Requirement: Set down the material exactly as given, please, from its first line through the line that includes "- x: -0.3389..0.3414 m".

Provided data:
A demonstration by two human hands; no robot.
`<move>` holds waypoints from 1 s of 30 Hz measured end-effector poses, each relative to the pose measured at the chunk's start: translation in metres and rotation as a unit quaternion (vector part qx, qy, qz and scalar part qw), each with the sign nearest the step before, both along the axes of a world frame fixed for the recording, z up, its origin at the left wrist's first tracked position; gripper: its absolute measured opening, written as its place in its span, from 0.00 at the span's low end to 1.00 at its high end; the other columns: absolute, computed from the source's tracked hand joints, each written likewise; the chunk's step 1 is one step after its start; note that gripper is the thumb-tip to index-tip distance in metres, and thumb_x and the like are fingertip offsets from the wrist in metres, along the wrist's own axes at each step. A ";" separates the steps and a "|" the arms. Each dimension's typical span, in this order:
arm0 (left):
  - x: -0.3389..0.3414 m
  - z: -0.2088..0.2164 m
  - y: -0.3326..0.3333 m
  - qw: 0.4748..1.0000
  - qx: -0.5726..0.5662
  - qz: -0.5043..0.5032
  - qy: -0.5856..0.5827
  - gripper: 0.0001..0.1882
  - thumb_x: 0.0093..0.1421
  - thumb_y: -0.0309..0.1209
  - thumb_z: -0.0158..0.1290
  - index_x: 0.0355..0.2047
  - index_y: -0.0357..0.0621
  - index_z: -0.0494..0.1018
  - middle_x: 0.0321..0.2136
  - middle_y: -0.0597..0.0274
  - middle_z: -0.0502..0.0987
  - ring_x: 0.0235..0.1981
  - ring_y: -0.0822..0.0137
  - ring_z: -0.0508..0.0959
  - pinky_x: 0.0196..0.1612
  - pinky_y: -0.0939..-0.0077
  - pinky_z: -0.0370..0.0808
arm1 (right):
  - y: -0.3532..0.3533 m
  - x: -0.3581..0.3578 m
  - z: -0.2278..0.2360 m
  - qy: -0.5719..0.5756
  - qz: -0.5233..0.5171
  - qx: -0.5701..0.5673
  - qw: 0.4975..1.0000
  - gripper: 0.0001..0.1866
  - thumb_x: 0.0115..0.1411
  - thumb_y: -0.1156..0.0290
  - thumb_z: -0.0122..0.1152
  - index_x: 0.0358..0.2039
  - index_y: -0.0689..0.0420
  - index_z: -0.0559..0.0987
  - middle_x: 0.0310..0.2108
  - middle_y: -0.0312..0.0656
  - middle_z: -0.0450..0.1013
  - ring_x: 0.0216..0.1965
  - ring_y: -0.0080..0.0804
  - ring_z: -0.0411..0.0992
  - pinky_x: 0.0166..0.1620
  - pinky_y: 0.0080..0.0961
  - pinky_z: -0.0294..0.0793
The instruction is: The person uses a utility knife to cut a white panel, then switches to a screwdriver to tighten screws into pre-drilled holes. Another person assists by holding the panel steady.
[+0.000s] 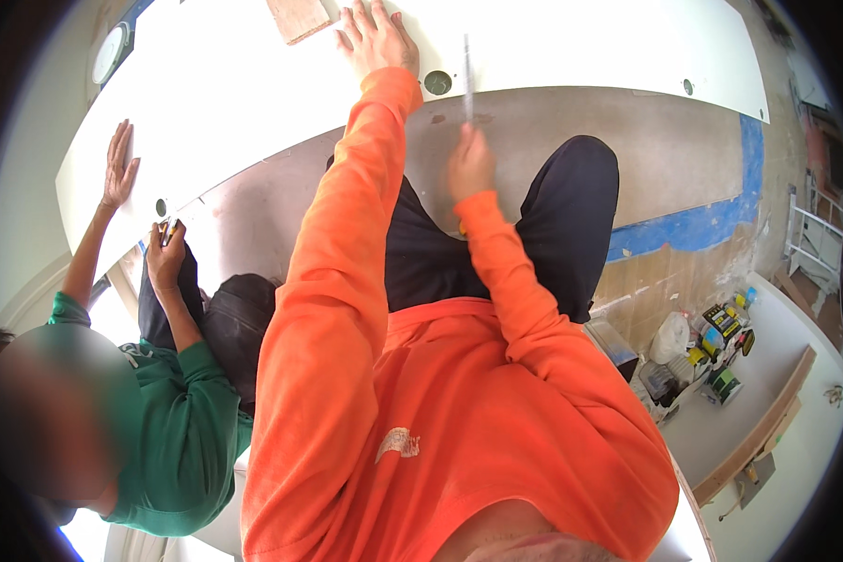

Exercise output:
A demonstration by two human hands; no robot.
`<move>` holds waypoints from 1 s of 30 Hz measured end-effector poses, each relative to the pose measured at the chunk's start: translation in metres and rotation as a unit quaternion (vector part qx, qy, qz and scalar part qw), each with the sign nearest the step before, both along the axes of a world frame fixed for the recording, z up, its origin at the left wrist's first tracked position; gripper: its absolute measured opening, written as its place in its span, from 0.00 at the span's low end to 1.00 at its high end; the other columns: absolute, computed from the source's tracked hand joints, each written likewise; the chunk's step 1 is one step after its start; note that gripper is the thumb-tip to index-tip distance in metres, and thumb_x and the like are fingertip offsets from the wrist in metres, along the wrist's own axes at each step. A ";" separates the steps and a "|" the arms. Each dimension's typical span, in this order:
arm0 (left):
  - x: -0.3389..0.3414 m

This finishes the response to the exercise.